We keep getting good reasons not to ‘trust the Science’

Over the past year or so (coinciding with the advent of COVID-19), there has been a concerted effort by the nation’s elite institutions to portray “the Science” as infallible. Ignored, however, are the systemic flaws existing within academia that highlight the experts’ fallibility.

A meta-analysis examining a broad range of survey data found that 33.7% of scientists admit to engaging in questionable research practices, with 14.2% admitting to having observed colleagues outright fabricate results. Rates of misconduct are even higher among medical and pharmacological researchers, the work of whom considerably influenced the way governments reacted to COVID-19.

Malpractice this rampant makes sense when considering that many fields have found themselves amid a replication crisis. In other words, it is common for researchers to replicate the procedures of their colleagues only to churn out totally different and often contradictory results. Replicability is one of the pillars of scientific validity, its diminished presence in modern academia ought to set off a degree of skepticism among the general public.

Perhaps it would be reassuring if this were simply a case of a few bad apples, however, dishonesty appears to be ingrained in the structure of modern research.
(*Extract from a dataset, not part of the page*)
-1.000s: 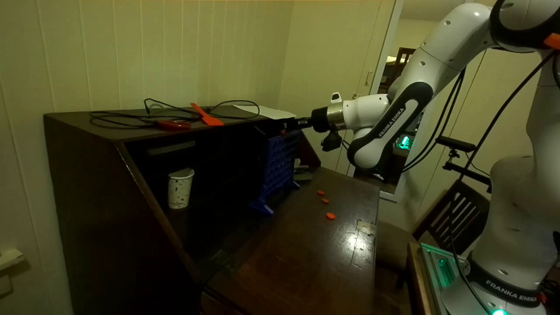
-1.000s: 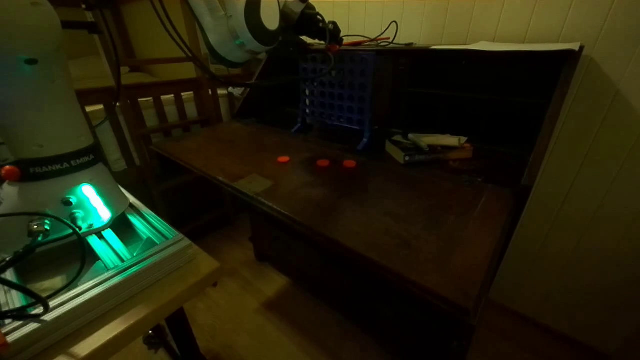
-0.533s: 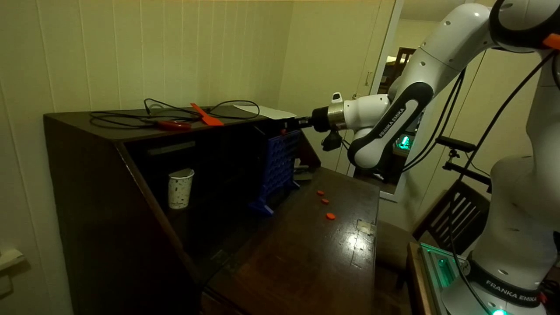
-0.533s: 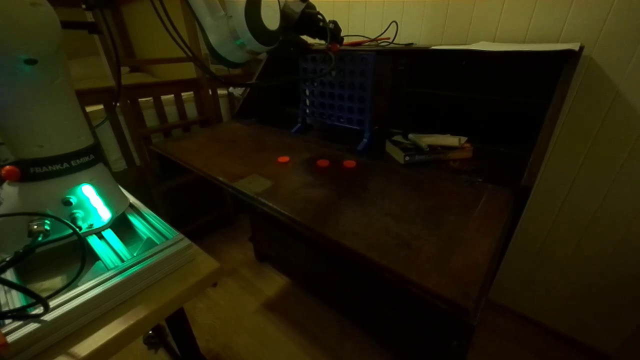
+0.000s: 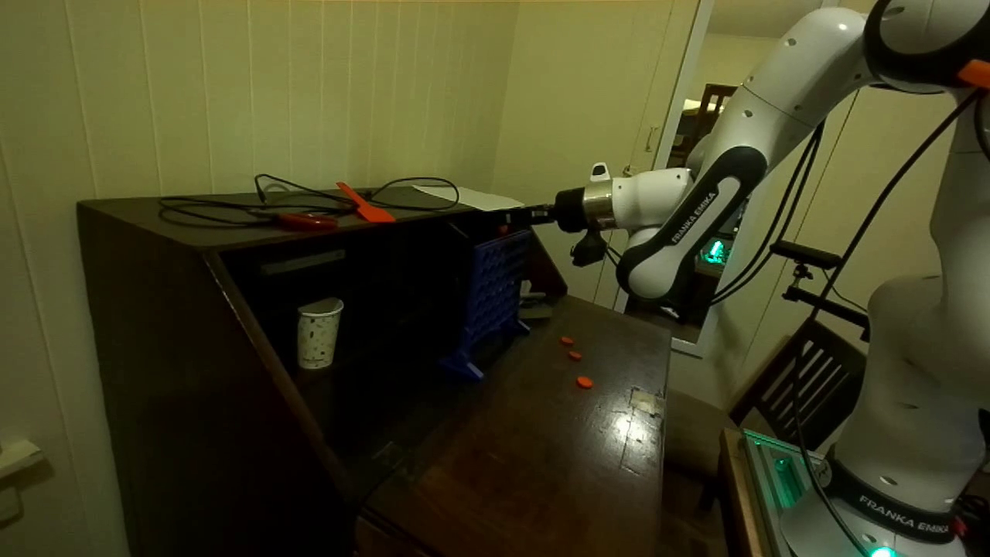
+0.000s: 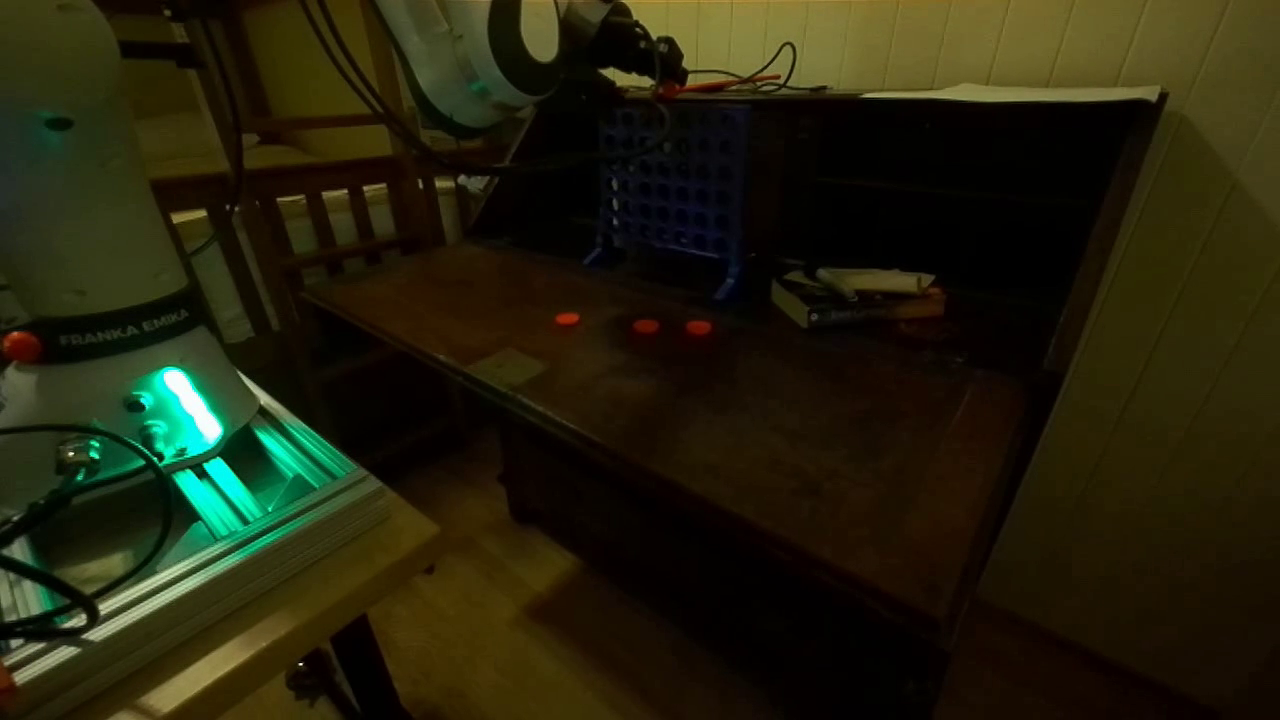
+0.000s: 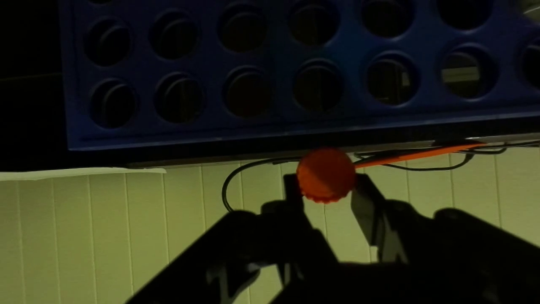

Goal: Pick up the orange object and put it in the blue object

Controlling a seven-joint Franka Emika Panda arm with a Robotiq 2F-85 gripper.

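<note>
Pick-up is judged complete: just below and right of centre in the wrist view, the orange disc [image 7: 326,174] is gripped edgewise by the gripper [image 7: 328,184], closed to its width. The blue Connect Four rack [image 7: 280,57] is seen above; insertion is judged outstanding.

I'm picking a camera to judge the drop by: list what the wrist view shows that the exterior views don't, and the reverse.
Only the wrist view: the ridged edge of the held orange disc, and the claw's fingertips on opposite sides of it.

Only the exterior views: three loose orange discs on the desk, the feet of the blue Connect Four rack, and the white arm.

Shared: the claw, that disc, the rack's grid, plus a black cable and white sheet atop the desk.
</note>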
Career trajectory in academia is in large part determined by how often an individual gets published, and whether or not an individual’s work gets published is not independent of what he or she finds. Studies that return a statistically significant result confirming the hypotheses of their authors are more likely to be published than research that comes to any other kind of conclusion.
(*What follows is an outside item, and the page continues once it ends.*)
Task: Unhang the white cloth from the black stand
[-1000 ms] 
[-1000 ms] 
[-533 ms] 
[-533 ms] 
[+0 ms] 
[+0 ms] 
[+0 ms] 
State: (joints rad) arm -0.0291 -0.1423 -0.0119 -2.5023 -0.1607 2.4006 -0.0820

This creates an incentive for scientists to manipulate their findings to generate evidence in support of conclusions that may not be borne out in reality.

Bad science presents a danger to the public interest. When policymakers draw on the opinions of experts to craft solutions to the problems of our times, they presume said experts to be operating in good faith. Far too often, however, this is not the case.

Even when scientists are not being deliberately misleading, their behavior can be harmful.

Consider the theory that the genesis of COVID-19 was an instance of gain-of-function research gone awry. The hubris of scientists could have unleashed the most severe pandemic of our lifetimes, that’s no small feat.

The scientists’ public reaction to the whole question was even worse. From the onset, scientific authorities told us that it wasn’t even conceivable that such a thing could occur, only to backpedal a few months into a new administration. What’s more, many of the scientists who so adamantly sought to “debunk” the notion that COVID-19 may have been man-made were themselves involved in coronavirus-related gain-of-function research, presenting a clear conflict of interests.

Science is no substitute for good judgment.

None of this is to say that we should eschew science. Empirical evidence documented by academics is, in many cases, the best resource we have for understanding the world around us. Such evidence, however, should not be regarded as gospel truth as the process that produces it is deeply flawed.